_Task prompt_: An unchanged copy of each entry below is needed; keep the pictures out of it.
┌─ Record set
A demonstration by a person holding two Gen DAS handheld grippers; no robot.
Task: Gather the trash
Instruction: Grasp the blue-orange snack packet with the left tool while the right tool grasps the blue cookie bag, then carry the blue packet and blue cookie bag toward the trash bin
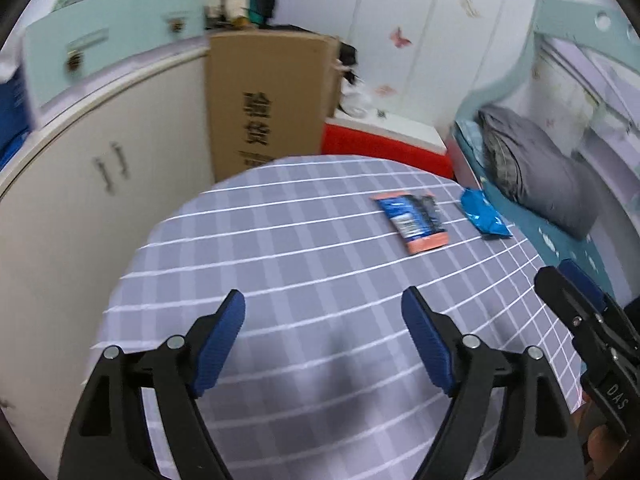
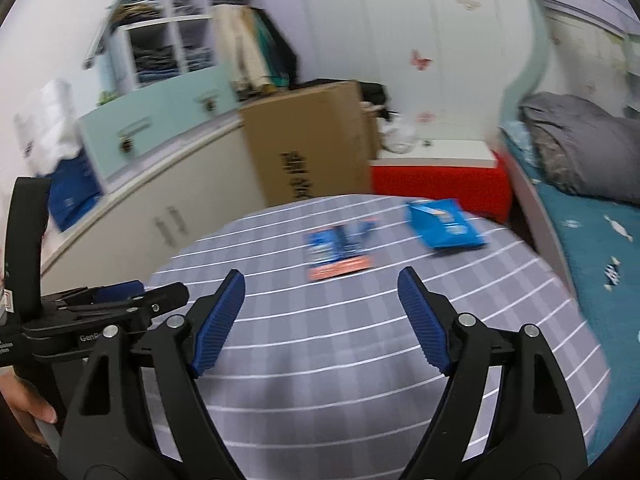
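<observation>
Two pieces of trash lie on the far right part of a round table with a grey checked cloth (image 1: pixel 280 264). One is a flat blue and orange wrapper (image 1: pixel 412 218), also in the right wrist view (image 2: pixel 340 254). The other is a blue packet (image 1: pixel 482 214) near the table's right edge, also in the right wrist view (image 2: pixel 444 224). My left gripper (image 1: pixel 324 312) is open and empty above the near part of the table. My right gripper (image 2: pixel 320 294) is open and empty, short of the wrapper. It shows from the side in the left wrist view (image 1: pixel 576 296).
A tall cardboard box (image 1: pixel 268 104) and a red box with a white top (image 1: pixel 384 140) stand behind the table. White cabinets (image 1: pixel 80 208) curve along the left. A bed with a grey blanket (image 1: pixel 532 168) lies at the right.
</observation>
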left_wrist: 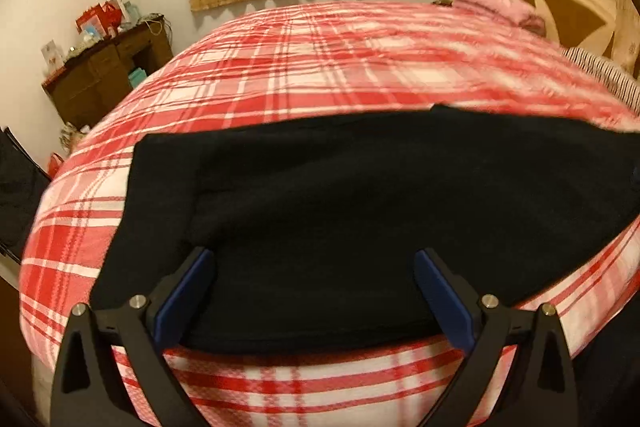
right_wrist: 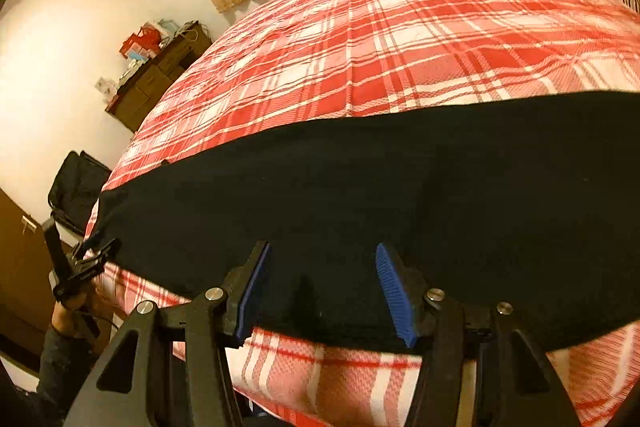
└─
_Result of the task_:
A demonstration by a person holding two Gen DAS handheld grippers; no robot.
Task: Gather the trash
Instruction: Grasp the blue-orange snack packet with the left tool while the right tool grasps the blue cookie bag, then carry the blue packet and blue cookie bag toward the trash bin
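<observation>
Two pieces of trash lie on the far right part of a round table with a grey checked cloth (image 1: pixel 280 264). One is a flat blue and orange wrapper (image 1: pixel 412 218), also in the right wrist view (image 2: pixel 340 254). The other is a blue packet (image 1: pixel 482 214) near the table's right edge, also in the right wrist view (image 2: pixel 444 224). My left gripper (image 1: pixel 324 312) is open and empty above the near part of the table. My right gripper (image 2: pixel 320 294) is open and empty, short of the wrapper. It shows from the side in the left wrist view (image 1: pixel 576 296).
A tall cardboard box (image 1: pixel 268 104) and a red box with a white top (image 1: pixel 384 140) stand behind the table. White cabinets (image 1: pixel 80 208) curve along the left. A bed with a grey blanket (image 1: pixel 532 168) lies at the right.
</observation>
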left_wrist: 
right_wrist: 

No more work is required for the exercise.